そういった高松市で築かれつつある防衛体制のおおまかな情報を、雑賀のじいさんは連隊長との無線を通して俺に教えてくれてた。
「わたしらに手を出したらすなわちここでの戦争よ。
仕掛けて来ないなら見逃してもいいわ」
去ろうとするマリアは穏やかではない宣告を残した。
通称高松城と呼ばれる市の周囲を取り囲む防壁工事に俺も手伝ってた。
今日みたいに人質を取るという奇策がなければ、今市内にいる自衛隊の兵力なら、10万のゾンビが襲いかかってきてもしばらくは持ちこたえられる。
それに奇襲の要因となった石清尾山塊の現況は、周りを封鎖してから陸上自衛隊が大掛かりの偵察活動を行い、多くの洞窟が発見されたと報告が来てる。
辺りが薄暗くなった夕暮れ時、ゾンビに対する備えは万全のはず。それなのに胸騒ぎが止まらない。

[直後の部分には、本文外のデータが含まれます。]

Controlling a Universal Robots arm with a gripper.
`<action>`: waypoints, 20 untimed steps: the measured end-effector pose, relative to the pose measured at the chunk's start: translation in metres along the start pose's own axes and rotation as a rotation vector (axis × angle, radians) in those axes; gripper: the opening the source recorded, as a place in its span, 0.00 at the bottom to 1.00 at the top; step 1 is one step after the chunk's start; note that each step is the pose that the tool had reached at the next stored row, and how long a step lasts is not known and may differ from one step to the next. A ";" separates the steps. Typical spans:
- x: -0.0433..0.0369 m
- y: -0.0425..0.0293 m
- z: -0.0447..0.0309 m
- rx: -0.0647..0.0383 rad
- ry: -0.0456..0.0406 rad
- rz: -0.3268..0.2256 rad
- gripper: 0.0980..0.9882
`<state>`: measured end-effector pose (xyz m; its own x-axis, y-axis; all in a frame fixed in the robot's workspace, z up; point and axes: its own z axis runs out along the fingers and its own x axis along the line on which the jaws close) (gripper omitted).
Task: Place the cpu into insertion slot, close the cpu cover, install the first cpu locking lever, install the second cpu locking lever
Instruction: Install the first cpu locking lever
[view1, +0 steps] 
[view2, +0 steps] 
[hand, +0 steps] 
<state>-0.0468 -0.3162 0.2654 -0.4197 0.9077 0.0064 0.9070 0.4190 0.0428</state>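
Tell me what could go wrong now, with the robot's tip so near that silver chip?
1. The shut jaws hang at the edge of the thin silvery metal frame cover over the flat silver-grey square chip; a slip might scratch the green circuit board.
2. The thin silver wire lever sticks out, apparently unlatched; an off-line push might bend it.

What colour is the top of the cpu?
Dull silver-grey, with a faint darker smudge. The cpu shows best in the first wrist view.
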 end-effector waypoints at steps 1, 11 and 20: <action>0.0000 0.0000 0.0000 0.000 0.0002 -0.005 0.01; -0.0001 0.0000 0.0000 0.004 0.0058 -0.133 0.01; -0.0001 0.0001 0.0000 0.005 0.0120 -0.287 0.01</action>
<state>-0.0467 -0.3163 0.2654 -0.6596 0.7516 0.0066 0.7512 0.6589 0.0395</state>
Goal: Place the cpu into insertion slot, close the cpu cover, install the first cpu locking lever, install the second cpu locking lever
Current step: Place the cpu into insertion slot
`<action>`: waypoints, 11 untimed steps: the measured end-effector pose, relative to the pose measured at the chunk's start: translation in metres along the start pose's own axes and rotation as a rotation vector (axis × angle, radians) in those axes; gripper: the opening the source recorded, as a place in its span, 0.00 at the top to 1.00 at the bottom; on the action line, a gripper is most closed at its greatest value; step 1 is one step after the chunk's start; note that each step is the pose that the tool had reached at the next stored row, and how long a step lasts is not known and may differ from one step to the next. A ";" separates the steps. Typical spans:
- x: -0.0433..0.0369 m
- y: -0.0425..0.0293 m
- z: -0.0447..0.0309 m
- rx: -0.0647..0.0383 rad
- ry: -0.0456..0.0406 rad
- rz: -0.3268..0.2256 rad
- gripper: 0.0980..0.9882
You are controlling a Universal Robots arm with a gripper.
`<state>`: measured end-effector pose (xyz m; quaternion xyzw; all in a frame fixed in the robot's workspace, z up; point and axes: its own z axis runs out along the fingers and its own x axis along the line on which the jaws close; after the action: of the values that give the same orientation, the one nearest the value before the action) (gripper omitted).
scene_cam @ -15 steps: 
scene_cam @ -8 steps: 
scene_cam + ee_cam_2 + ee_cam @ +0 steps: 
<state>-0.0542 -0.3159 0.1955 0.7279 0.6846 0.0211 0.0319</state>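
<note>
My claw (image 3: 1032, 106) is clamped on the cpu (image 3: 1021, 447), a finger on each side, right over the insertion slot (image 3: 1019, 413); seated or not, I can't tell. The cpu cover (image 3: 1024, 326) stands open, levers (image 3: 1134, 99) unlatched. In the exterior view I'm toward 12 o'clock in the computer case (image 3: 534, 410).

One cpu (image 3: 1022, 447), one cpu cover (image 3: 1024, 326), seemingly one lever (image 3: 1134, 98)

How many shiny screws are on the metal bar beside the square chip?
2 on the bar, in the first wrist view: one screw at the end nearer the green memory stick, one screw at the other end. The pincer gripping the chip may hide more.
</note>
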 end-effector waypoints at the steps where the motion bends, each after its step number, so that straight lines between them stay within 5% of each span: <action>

「――芦田君! 和歌山市へ砲撃を含むゾンビの攻勢が始まってる!
雑賀大臣から支援に行ってほしいと無線が入った」
連隊長からの塩辛い声に、俺は山のほうへ遠ざかって行くマリアに目をやる。
振り返った彼女はヴィヴィアンとよく似た笑顔を俺に見せつけた。
「そういうこと。
じゃな、おバカ勇者」
――やられた。
夜はゾンビが支配する世界。
ドラウグルの狙いは自衛隊と俺を四国の東側から引き剥がすことだったのか。
マリアというドラウグルに手をかければ、10万はいるゾンビを相手にするということになる。政府の首脳部が集まり、皇居がある高松市は今や政府にとって最重要な都市となっている。
ゾンビの脅威に備えなければならない自衛隊は、たぶんここから動けないじゃないかなと、俺は数機の攻撃ヘリコプターが飛び交う空を見上げた。